OpenAI is testing its next-generation Image V2 model on ChatGPT and LM Arena, offering three variants for evaluation. Early tests show improvements in UI design rendering, prompt adherence, and compositional understanding. The test results will influence OpenAI’s competitive position against Google in the image generation space.

The image generation赛道 is becoming increasingly crowded. With OpenAI’s Sora not yet widely available and Google having the Veo series, Image V2 adds another contender. The key variable is whether this will be opened to developers via API or continue along the conservative Playground-only approach.

Google Develops Jules V2, Coding Agent Capable of Managing Higher-Level Goals

Source: https://www.testingcatalog.com/google-prepares-jules-v2-agent-capable-of-taking-bigger-tasks/

Google is developing Jules V2 (codenamed Jitro), a coding agent designed to autonomously manage high-level development goals rather than specific tasks. Launching via waitlist, it aims to redefine AI software development by shifting focus from task-based commands to KPI-driven outcomes. This approach may benefit teams handling large codebases, but faces challenges of unpredictable changes and trust issues.

The shift from “executing specific tasks” to “managing higher-level goals” represents an important paradigm leap for AI programming agents. The difficulty lies not in technology, but in how humans learn to trust AI’s architectural decisions.
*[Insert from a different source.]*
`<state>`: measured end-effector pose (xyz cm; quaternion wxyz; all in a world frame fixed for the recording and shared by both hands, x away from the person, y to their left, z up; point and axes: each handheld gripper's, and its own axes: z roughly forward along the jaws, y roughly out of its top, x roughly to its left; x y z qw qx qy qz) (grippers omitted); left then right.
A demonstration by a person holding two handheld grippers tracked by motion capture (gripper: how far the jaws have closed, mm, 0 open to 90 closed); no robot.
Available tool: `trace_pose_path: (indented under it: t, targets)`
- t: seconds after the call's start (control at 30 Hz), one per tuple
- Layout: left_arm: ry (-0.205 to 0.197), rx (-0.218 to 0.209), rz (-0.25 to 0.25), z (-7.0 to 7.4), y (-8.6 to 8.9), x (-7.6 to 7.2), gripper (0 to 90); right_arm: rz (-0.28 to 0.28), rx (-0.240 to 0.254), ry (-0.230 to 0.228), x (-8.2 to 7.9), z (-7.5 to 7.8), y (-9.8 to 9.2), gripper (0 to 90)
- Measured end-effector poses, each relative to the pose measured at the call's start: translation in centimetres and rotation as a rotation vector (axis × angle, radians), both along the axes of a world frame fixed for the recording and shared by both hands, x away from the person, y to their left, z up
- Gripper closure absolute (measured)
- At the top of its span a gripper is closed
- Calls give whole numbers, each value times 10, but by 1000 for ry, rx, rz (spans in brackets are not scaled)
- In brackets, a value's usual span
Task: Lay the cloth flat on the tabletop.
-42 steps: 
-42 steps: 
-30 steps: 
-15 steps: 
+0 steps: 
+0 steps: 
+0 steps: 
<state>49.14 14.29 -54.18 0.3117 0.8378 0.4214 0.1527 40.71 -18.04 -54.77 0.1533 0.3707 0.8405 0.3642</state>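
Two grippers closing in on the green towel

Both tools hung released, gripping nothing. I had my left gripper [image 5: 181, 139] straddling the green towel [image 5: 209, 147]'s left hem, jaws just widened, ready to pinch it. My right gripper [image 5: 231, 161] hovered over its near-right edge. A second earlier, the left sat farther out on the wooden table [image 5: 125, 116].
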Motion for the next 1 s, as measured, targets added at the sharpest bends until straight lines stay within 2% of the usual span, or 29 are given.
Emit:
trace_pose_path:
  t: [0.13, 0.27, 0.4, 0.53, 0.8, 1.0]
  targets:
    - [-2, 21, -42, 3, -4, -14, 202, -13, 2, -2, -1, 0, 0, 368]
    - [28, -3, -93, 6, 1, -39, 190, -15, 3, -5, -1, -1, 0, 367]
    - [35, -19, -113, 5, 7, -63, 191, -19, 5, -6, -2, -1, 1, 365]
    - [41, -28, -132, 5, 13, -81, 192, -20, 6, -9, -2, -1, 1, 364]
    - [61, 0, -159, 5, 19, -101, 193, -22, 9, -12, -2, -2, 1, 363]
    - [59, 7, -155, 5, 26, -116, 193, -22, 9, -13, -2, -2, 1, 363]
Zhipu GLM-5.1 Achieves SOTA on SWE-Bench Pro

Source: https://z.ai/blog/glm-5.1

Zhipu released GLM-5.1, its flagship model for agentic engineering. The model achieves state-of-the-art performance on SWE-Bench Pro. Built to stay effective on agent tasks over much longer horizons than previous generations, it can sustain optimization over hundreds of rounds and thousands of tool calls. The model breaks complex problems down, runs experiments, reads results, and identifies blockers with real precision.
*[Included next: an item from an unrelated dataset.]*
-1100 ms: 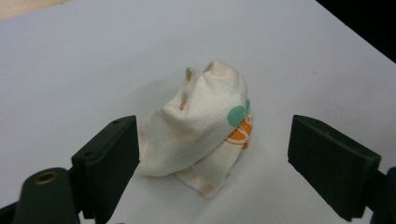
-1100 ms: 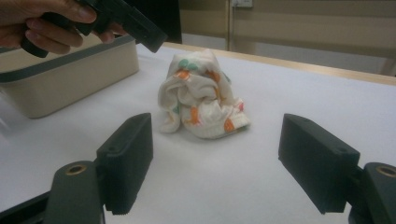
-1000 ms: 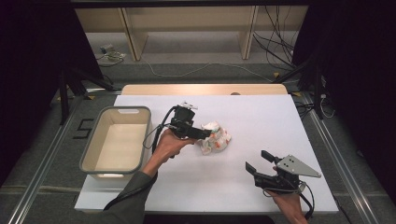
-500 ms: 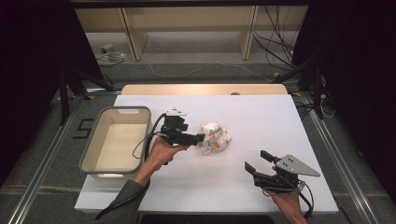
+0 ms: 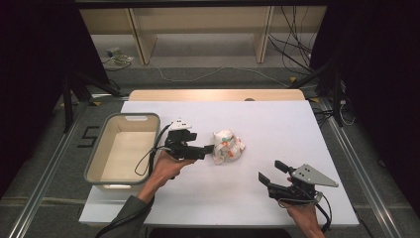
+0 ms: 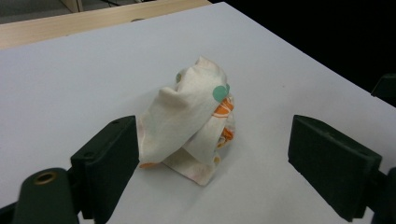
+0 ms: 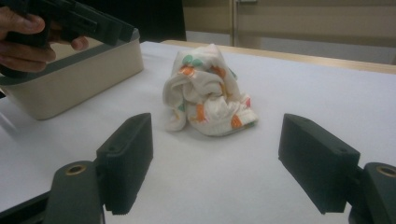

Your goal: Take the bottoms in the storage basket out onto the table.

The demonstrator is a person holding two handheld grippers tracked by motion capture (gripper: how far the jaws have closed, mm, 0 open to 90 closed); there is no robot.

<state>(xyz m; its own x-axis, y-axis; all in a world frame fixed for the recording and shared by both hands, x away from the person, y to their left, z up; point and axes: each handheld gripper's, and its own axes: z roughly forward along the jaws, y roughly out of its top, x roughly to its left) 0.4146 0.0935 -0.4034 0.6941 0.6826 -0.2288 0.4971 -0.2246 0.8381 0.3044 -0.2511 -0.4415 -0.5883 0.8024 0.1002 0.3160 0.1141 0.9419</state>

Chinese AI companies are catching up in the agent赛道. GLM-5.1’s long-horizon task capability is a differentiator—most models “lose their way” on complex tasks, and maintaining contextual coherence is the key.

Meta Will Open-Source Some New Models

Source: https://sherwood.news/tech/report-some-of-metas-new-ai-models-will-eventually-be-open-source/

Meta is close to releasing new AI models, with some to be eventually released under an open-source license. Meta plans to focus on the consumer market rather than enterprise. The company previously embraced open-source AI with its Llama models, and CEO Mark Zuckerberg has written a manifesto declaring open-source AI as the future. The company will pursue a hybrid strategy of proprietary and open-source models going forward.

Llama 4 should be coming soon. The hybrid strategy signals Meta’s intent to please both the open-source community and enterprise market. This puts indirect pressure on Anthropic and OpenAI—the higher the quality of open-source models, the harder it becomes to justify paying for proprietary alternatives.

Cursor Releases Warp Decode, MoE Inference Throughput Improved 1.8x

Source: https://cursor.com/blog/warp-decode

Cursor’s Warp Decode is a kernel design that reorganizes MoE (Mixture of Experts) inference around output neurons instead of experts. It achieves approximately 1.8x higher throughput and improved numerical accuracy on Blackwell GPUs.

The inference efficiency war is heating up. Anthropic optimizes through model architecture, OpenAI through large-scale deployment, Cursor through low-level system optimization—different companies are attacking the problem at different layers. For end users, this means better experiences and lower costs.